[EXERCISE]
Using the data that follows, give the number of lines in which the word "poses" occurs. Write only the number.
START RECORDED INFORMATION
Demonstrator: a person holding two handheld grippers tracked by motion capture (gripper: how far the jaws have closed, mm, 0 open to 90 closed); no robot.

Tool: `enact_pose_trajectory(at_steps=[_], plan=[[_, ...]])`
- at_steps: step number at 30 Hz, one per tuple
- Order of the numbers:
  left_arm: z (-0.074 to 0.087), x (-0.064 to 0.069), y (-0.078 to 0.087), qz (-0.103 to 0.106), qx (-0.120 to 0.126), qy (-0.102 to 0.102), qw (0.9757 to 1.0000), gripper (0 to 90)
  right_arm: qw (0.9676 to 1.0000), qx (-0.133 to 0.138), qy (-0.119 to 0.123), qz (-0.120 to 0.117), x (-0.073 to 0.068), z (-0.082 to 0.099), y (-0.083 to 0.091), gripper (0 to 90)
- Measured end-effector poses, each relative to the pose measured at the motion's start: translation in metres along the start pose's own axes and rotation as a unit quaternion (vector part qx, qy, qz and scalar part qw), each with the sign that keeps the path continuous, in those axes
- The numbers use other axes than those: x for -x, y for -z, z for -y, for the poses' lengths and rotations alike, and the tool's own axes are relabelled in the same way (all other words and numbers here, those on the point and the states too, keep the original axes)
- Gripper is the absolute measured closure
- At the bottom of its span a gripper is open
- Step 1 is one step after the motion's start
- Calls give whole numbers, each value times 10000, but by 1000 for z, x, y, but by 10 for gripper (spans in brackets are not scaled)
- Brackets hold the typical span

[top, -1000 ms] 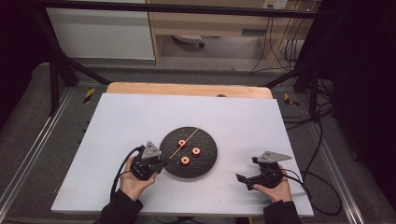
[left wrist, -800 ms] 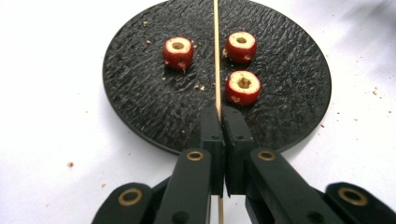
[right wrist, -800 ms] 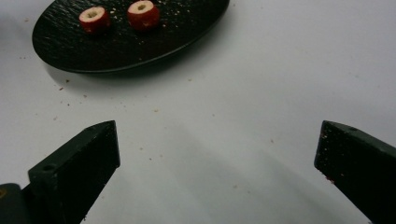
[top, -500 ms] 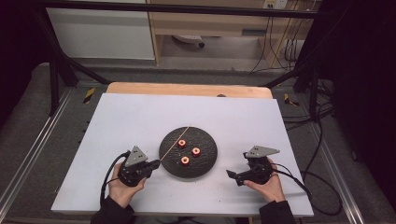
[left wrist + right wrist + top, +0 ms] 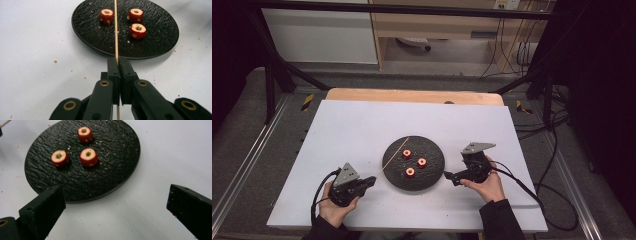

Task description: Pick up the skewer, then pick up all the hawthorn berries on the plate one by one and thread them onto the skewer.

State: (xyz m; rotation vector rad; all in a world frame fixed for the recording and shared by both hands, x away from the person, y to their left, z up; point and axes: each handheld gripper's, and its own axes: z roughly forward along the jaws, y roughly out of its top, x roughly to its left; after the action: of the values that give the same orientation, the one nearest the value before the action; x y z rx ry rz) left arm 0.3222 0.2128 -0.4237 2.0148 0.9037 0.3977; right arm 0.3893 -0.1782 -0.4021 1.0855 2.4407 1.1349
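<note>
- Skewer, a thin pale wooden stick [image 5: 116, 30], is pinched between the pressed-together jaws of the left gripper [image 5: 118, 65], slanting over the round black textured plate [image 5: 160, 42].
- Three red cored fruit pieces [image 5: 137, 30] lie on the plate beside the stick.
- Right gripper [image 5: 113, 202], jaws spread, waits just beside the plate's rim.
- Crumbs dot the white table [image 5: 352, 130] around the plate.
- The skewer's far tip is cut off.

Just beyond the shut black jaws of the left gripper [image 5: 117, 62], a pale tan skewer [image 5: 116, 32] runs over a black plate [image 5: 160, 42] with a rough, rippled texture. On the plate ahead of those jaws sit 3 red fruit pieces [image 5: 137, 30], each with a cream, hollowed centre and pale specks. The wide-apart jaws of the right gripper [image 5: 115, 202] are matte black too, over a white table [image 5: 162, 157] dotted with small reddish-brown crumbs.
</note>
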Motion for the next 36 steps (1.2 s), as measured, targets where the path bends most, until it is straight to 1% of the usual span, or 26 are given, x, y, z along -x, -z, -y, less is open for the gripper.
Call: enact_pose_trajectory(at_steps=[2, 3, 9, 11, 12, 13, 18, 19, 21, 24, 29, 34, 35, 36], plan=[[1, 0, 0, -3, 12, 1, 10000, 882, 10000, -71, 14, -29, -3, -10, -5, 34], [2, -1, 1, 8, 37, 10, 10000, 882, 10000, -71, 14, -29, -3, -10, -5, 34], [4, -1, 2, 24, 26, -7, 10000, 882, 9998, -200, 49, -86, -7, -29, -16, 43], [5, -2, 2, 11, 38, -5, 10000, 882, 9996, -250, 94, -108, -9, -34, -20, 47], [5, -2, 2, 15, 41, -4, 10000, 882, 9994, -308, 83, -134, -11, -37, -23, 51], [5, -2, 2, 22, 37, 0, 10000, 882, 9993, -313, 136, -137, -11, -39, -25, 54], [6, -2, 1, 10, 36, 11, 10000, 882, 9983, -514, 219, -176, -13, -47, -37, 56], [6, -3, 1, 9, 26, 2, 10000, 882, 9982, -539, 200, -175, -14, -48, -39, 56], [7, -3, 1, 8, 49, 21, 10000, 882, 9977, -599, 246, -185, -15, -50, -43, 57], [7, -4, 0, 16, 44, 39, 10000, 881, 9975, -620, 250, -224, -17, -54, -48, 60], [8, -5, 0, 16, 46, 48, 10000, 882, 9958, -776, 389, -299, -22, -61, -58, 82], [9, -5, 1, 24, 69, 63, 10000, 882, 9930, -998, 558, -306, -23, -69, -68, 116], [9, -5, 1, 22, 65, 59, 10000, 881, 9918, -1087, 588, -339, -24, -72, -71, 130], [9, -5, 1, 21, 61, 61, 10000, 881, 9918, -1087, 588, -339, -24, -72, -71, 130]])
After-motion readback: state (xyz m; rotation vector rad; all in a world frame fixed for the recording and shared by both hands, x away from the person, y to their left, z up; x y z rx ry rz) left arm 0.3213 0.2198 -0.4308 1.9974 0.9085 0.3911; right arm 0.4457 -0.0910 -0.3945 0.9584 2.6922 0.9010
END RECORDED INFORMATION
[EXERCISE RESULT]
2